Hera: All we need to do is to get her to the portal, to aid this Emperor fellow.  Come, The Wiz!  Take my place atop Solstafir.  He will carry you swiftly and safely to your destination, past that gaudy and tackily-patterned dragon!


((Sfx: solstafir))


The Wiz: (multiple) Oh, no, Pally.  I ain’t going anywhere while my friends are in trouble.  That’s Action Town Crier Rule Number 1.  Either we all… Eyether we all… Both we… no that doesn’t work…. Nobody’s going through that portal unless all of us do!  


Kasalan: Very well, then.  Grestin.  Peldra.  Kill them all.


DM: Kasalan opens her jaws wide and a spray of pearlescent, pastel colors assaults your vision.  Her corrupted radiant breath bathes over you, threatening to burn away both mind and flesh.  The entire party collapses defensively around The Wiz, sparing her from the attack.


((Sfx: radiant breath, d20 roll x7))


Chip: Engar: Hera: Åx: Adanska: Pinky: (cries of pain)


The Wiz: (multiple) All right, that’s enough!  


((Sfx: The Power of Mëassë))


DM: A deep, wine-red glow envelops The Wiz, gently pulsing in time with her quickening heartbeat.  She stands up, crawling from the protection of her charred friends.  The white swaths of cloth in her harlequin hosiery have darkened to a jet black, and the bright, cheery red has darkened to match the wine-colored glow around her. 


The Wiz: (multiple, Crimson Magus) Hey, you overgrown lobster!  Quit hurting my friends!  Why don’t you take your ugly-colored breath and choke on it!


DM: The seven extra copies of The Wiz step between Kasalan and  do… I’m… I’m not even really sure what it is they do.  They do something to Kasalan’s radiant breath, allowing them to grasp the waves of energy.  They all raise their hands, then all at once, The Wizes flick their hands downward, sending Kasalan’s breath backward in a wave, heading straight for the dragon’s throat.  


((Sfx: magic shit))


Kasalan: (choking) But… How…?  The Circle.. is still… unforged….

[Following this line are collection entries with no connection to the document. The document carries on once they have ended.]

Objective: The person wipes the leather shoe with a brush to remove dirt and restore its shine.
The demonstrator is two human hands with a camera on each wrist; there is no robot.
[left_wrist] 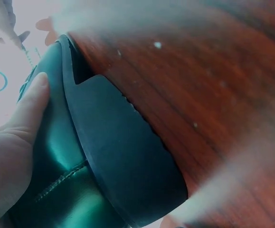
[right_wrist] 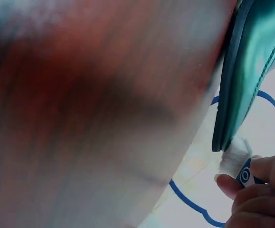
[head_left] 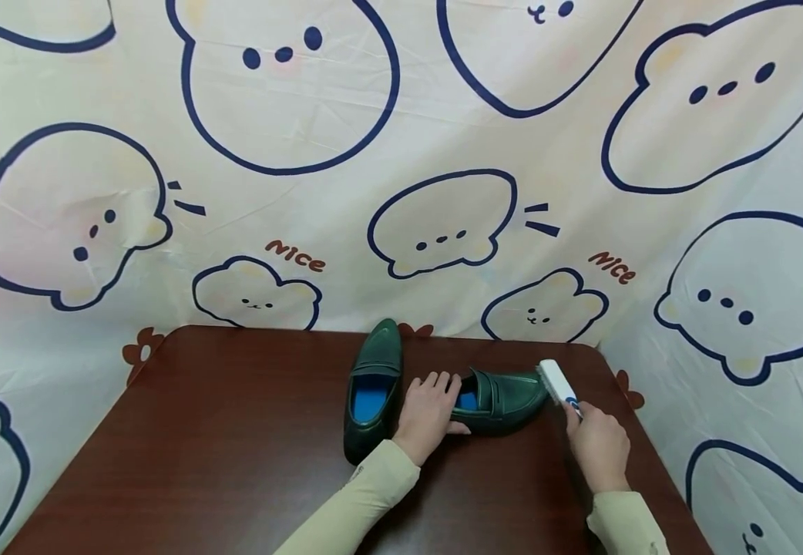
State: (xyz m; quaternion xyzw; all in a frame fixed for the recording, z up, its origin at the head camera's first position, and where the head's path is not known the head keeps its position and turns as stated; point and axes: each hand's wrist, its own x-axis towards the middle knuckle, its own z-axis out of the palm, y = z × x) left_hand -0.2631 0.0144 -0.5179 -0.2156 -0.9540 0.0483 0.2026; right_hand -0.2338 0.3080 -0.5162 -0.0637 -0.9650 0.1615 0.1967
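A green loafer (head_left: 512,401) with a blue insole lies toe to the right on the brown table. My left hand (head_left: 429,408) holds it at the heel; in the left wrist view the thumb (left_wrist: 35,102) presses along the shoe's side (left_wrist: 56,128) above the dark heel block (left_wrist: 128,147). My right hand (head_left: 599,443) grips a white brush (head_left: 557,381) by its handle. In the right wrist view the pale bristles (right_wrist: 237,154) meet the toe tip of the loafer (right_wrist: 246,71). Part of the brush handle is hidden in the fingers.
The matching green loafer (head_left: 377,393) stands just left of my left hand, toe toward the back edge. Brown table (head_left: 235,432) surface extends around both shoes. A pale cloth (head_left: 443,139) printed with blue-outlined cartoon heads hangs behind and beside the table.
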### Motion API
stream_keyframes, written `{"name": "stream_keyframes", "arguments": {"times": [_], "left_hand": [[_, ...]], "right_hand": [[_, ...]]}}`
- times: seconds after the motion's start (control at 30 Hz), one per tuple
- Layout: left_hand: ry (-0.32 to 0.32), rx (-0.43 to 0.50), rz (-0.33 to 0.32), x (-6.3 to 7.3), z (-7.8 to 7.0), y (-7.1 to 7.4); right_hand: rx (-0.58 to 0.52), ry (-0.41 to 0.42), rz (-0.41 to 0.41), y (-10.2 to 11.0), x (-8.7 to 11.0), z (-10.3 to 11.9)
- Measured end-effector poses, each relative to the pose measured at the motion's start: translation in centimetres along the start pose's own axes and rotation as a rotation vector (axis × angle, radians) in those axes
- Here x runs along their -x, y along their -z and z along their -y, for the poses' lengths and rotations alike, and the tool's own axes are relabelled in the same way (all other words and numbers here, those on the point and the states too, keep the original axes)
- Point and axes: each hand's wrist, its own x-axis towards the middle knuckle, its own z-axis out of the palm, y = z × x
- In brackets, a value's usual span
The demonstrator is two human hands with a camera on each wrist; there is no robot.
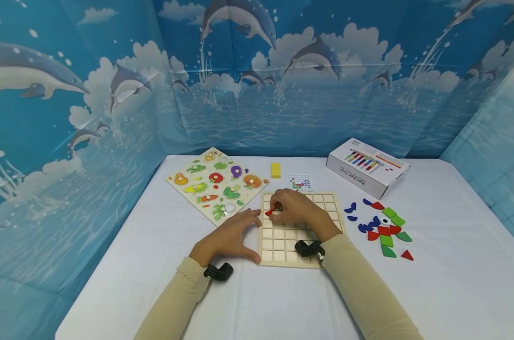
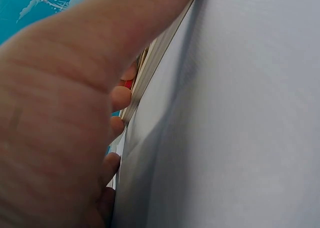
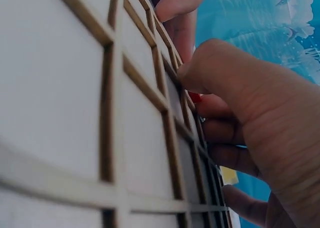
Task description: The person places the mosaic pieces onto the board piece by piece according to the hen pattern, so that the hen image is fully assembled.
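Note:
A square wooden grid board (image 1: pixel 279 257) lies on the table, its raised slats forming rows of shallow square cells. Over its upper left cells, my right hand (image 1: pixel 297 208) pinches a small red puzzle piece (image 1: pixel 268 213) between thumb and fingers. The same red piece (image 3: pixel 194 96) shows partly behind the fingers in the right wrist view. My left hand (image 1: pixel 235 236) is spread along the board's left side, thumb at the lower corner and fingertips higher up the edge. In the left wrist view, the left hand (image 2: pixel 65 113) covers much of the board's side.
Loose blue, red and green pieces (image 1: pixel 386 241) lie right of the board. A vegetable puzzle board (image 1: pixel 206 176) sits behind the left hand. Beyond the grid are a patterned card (image 1: pixel 299 182) and a yellow block (image 1: pixel 275 170). A white box (image 1: pixel 367 166) stands back right.

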Motion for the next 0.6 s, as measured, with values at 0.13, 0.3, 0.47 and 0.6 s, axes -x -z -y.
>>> {"name": "stream_keyframes", "arguments": {"times": [0.13, 0.3, 0.47, 0.6], "left_hand": [[0.016, -0.004, 0.009, -0.04, -0.02, -0.05], [0.019, 0.002, 0.015, -0.04, -0.12, -0.05], [0.02, 0.002, 0.012, -0.07, -0.14, -0.04], [0.018, -0.001, 0.009, -0.03, -0.1, -0.02]], "right_hand": [[-0.008, -0.006, 0.015, 0.19, 0.04, 0.26], [-0.012, -0.034, 0.049, 0.44, 0.0, 0.53], [-0.041, -0.039, 0.047, 0.57, 0.07, 0.68], [-0.053, -0.032, 0.041, 0.58, 0.07, 0.79]]}}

Grestin: Fear not, Grand Mistress!  The Action Town Criers are weakened, and they shall not survive a Mass Infliction of The Many!


((Sfx: Mass Inflict Light Wounds, d20 roll x7))


DM: Grestin raises her evil mace aloft, and a dozen ghostly, green tentacles sprout from the ground at your feet, crawling up your legs, simultaneously freezing and burning any patch of unguarded flesh they can find.


Hera: (through teeth gritted against pain) Rrrr.  I have seen the corruption you intend to spread across the worlds, cultist.  And The Paladins Triple Goddess shall stand ready to lend all peoples their Protection from Evil!


((Sfx: Protection))


Chip: (gasping, recovering from pain) We need to get to the Portal!  Pinky, can you clear a path for us?


Pinky: Gladly, Chip!  Let me just put on the old Pixie Invisibility, and I’ll take care of their caster!


((Sfx: invisibility))


DM: Pinky disappears from sight, but if you listen carefully, you can still hear her wings beating.


((Sfx: d20 roll, pixie wings))


Grestin: What are you talking about, you dismantled ethereal noise box?  I can’t hear anything.


Pinky: I bet it’s because of that helmet, you mean old sea hag!  I bet it gets pretty uncomfortable in there.  Especially when it fills up with Acid Breath!  Bleagh!


((Sfx: un-invisibility, acid breath))


Grestin: G’ah!  My face!  It burns!  Get it off!


Åx: Gladly, Mistress Evil Cleric!  GWRW OER!


DM: Åx quickly closes the distance, channeling a Shocking Grasp through his axe.  The crackling blade arcs downward behind his shoulder, and the Axeomancer brings his weapon toward Grestin’s helmet in a heavy, upward strike.


((Sfx: shocking axe to helmet, helmet thudding two yards away))


Grestin: (no more helmet flange) G’uh!  Sister Peldra, you must stand in defense of the portal!


Peldra: Sister… Grestin.  Where do I know her from?  And why does she call me “sister”?  Where am I?  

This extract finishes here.